Become a MacRumors Supporter for $50/year with no ads, ability to filter front page stories, and private forums.
Status
Not open for further replies.

Mactrunk

macrumors regular
May 12, 2005
177
59
I'm out of the infinite loop....
Did Apple announce a new Mac Pro?
Never mind, I just went to the apple site...
Gotta love those dual AMD FirePros.
State of the ark.
Still full price for the aging can?
Yikes!
 

ManuelGomes

macrumors 68000
Original poster
Dec 4, 2014
1,617
354
Aveiro, Portugal
Mago, you're setting the bar high with Purley. Like I said, and your article confirms that, Purley is for Servers/HPC, 2S systems and up. This is not the nMP ballpark as you know.
nMP will always be 1S workstation, which is Basin Falls, not Purley. These are both SKL-EP platforms, but with different targets, 1S W or servers.
PCIe4 seems to be out of the equation for now.
Will C620 be based on Purley or Basin Falls? Who knows. Right now all is just speculation. Only Intel knows.

Serban, those are not for the nMP for sure, those are BDW-E and nMP gets BDW-EP (Xeon).

I'm confident we won't get Fiji but Polaris, it would be shooting themselves in the foot to go with Fiji now. Not only mem limited, but power constrained and heat. And it would again allow for the outdated GPUs comments. :)
 

ManuelGomes

macrumors 68000
Original poster
Dec 4, 2014
1,617
354
Aveiro, Portugal
Of course not, but considering the power and heat constrains of the nMP, going with a 28nm GPU instead of with a more efficient Polaris on 14nm would be suicide.
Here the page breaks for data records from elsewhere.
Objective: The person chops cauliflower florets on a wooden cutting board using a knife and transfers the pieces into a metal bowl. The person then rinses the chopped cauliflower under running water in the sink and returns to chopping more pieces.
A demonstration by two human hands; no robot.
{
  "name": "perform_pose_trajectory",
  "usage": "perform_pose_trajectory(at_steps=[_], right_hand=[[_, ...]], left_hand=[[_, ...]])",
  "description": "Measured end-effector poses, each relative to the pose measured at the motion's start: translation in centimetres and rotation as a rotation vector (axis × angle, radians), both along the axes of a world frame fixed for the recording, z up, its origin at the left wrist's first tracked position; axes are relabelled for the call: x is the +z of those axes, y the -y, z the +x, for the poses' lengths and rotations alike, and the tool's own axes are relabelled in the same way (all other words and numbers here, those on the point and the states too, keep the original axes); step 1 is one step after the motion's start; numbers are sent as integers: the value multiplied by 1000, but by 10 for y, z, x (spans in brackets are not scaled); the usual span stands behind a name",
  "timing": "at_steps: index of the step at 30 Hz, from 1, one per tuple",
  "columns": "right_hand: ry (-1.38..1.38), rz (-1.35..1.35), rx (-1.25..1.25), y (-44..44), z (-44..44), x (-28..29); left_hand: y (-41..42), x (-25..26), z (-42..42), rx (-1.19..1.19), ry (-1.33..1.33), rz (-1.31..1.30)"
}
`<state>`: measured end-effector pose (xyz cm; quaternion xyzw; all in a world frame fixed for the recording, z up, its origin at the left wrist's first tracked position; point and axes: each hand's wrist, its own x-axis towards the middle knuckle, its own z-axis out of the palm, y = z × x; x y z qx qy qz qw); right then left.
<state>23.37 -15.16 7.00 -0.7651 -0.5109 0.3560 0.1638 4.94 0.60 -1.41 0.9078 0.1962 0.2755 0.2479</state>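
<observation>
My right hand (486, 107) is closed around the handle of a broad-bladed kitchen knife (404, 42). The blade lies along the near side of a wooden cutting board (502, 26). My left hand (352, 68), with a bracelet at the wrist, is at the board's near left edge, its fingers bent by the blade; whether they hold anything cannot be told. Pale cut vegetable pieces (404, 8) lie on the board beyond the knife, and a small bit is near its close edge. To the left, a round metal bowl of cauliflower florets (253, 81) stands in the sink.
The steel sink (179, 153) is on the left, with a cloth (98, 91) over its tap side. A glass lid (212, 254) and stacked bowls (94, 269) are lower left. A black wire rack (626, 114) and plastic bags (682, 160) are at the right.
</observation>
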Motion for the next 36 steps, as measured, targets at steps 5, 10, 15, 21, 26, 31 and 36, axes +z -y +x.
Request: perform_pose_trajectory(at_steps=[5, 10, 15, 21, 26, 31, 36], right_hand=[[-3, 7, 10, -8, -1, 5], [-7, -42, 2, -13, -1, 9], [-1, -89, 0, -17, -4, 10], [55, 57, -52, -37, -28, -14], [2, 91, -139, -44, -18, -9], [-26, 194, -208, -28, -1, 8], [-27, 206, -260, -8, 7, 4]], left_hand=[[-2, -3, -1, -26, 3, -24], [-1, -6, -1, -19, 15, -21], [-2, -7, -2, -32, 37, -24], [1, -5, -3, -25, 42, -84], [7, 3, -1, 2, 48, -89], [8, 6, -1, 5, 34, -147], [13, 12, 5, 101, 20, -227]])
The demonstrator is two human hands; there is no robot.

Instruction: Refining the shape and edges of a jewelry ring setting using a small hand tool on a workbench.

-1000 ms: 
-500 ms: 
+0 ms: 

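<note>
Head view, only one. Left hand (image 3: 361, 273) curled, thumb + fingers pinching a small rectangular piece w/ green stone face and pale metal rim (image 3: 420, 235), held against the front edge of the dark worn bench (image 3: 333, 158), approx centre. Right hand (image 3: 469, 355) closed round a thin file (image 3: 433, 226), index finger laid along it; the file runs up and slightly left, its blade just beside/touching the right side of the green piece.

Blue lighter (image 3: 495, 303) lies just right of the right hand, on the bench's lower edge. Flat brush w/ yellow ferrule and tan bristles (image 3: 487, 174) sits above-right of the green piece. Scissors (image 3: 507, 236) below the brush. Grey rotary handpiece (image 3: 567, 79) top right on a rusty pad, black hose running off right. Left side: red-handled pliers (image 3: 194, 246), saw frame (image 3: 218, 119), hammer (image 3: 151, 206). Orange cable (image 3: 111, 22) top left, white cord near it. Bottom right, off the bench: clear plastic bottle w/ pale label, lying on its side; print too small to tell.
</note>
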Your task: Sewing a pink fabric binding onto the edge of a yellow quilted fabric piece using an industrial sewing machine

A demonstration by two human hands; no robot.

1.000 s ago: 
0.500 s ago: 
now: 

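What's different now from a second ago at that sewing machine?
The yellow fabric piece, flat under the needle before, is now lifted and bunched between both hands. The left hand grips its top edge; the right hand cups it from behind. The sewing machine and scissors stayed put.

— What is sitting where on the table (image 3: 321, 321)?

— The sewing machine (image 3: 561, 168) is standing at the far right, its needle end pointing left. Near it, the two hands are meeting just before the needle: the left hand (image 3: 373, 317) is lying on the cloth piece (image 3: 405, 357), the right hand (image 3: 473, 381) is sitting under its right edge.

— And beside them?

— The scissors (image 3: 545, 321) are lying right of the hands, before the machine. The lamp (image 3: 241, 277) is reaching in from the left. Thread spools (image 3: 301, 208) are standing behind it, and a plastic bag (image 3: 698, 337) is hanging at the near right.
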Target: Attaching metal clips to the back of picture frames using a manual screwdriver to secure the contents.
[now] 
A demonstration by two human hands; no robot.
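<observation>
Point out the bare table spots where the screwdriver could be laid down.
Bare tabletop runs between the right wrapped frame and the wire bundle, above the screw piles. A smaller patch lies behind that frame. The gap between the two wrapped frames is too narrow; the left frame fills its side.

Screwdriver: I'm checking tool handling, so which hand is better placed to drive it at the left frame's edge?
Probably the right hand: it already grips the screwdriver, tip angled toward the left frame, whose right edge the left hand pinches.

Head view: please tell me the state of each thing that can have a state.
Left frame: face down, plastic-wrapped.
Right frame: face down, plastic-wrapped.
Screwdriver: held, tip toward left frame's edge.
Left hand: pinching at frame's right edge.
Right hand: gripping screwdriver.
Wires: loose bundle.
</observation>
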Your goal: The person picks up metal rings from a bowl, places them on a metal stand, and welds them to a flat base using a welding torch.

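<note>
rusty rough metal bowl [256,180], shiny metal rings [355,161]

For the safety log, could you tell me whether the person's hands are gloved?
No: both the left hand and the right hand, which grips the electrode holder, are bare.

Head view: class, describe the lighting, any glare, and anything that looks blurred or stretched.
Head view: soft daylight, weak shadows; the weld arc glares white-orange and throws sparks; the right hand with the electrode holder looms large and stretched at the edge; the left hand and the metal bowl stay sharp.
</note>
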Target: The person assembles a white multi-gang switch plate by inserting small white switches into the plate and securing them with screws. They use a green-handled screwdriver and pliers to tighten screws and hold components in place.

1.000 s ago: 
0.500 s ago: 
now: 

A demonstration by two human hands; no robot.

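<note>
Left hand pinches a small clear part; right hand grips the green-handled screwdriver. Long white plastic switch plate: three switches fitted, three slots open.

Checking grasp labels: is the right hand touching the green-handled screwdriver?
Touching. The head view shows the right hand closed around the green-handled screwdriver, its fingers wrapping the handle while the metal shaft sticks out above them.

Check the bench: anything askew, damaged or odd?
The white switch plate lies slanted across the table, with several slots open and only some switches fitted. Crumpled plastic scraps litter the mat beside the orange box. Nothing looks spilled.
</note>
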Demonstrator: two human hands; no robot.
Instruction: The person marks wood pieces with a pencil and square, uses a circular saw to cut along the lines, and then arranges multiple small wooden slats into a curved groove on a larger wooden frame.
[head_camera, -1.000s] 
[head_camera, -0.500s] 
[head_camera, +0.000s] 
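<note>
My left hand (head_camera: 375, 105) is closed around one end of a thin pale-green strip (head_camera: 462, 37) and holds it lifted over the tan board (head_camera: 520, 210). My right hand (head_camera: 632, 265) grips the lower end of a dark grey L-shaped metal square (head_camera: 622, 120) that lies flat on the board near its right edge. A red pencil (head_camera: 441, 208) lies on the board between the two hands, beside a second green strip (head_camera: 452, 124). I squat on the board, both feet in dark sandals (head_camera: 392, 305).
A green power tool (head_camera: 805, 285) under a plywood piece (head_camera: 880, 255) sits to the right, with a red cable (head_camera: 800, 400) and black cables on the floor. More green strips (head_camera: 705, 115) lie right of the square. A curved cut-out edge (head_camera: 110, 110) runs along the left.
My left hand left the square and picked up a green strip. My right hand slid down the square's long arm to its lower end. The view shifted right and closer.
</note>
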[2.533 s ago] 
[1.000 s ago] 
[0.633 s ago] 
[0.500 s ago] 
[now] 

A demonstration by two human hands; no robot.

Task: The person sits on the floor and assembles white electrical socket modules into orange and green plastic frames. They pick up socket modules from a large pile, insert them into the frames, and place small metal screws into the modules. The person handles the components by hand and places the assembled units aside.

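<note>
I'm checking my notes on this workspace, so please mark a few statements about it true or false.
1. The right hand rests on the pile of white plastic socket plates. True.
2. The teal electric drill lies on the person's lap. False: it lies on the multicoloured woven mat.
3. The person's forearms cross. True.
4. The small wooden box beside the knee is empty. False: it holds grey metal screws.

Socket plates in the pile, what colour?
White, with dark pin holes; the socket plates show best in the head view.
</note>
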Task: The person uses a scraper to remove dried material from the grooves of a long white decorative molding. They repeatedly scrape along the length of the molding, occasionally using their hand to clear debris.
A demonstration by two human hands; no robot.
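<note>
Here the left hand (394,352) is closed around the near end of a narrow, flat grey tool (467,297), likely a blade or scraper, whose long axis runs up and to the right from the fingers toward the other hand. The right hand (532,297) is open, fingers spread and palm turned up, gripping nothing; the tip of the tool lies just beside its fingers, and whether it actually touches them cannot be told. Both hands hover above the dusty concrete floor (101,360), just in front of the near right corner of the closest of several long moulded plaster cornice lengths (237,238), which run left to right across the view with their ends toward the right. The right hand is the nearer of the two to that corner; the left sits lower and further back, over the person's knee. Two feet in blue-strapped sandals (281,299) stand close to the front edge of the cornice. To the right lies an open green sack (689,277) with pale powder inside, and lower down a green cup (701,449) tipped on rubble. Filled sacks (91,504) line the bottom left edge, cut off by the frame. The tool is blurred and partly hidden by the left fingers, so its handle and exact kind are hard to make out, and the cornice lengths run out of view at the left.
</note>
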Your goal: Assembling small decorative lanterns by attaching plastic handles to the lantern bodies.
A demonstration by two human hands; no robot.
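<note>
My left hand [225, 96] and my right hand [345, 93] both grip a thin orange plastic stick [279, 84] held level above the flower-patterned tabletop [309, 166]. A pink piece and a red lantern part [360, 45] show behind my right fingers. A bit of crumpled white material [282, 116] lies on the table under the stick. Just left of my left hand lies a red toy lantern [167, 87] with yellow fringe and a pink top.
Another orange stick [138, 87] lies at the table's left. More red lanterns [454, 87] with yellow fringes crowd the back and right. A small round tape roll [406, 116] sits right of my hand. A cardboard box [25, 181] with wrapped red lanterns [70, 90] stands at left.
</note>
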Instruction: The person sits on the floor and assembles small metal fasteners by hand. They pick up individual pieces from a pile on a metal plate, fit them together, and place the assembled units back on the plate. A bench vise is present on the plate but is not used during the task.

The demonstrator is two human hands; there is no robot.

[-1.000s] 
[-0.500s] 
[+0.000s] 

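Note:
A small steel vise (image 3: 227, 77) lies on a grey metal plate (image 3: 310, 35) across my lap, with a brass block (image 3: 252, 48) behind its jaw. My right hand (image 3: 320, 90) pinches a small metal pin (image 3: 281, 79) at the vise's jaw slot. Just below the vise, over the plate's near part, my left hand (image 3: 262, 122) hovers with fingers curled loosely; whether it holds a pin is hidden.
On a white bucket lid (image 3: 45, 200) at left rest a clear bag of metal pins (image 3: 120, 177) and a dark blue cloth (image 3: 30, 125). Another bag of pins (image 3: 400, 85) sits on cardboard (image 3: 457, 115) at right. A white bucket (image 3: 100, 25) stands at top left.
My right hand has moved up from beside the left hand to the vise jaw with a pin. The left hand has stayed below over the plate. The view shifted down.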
I find the nMP powerful enough for my needs and prefer the quietness but others will prefer the extra performance even with the additional noise or heat output.
I would take any of Pascal or Polaris in the nnMP, they might be much alike performance wise.
 

koyoot

macrumors 603
Jun 5, 2012
5,939
1,853
AMD also expects their semi-custom and embedded business to jump up dramatically with several semi-custom wins ramping in second half of 2016 and 2017.
Hmmm...
 

Mago

macrumors 68030
Aug 16, 2011
2,789
912
Beyond the Thunderdome
Mago, you're setting the bar high with Purley. Like I said, and your article confirms that, Purley is for Servers/HPC, 2S systems and up. This is not the nMP ballpark as you know.
nMP will always be 1S workstation, which is Basin Falls, not Purley. These are both SKL-EP platforms, but with different targets, 1S W or servers.
PCIe4 seems to be out of the equation for now.
Will C620 be based on Purley or Basin Falls? Who knows. Right now all is just speculation. Only Intel knows.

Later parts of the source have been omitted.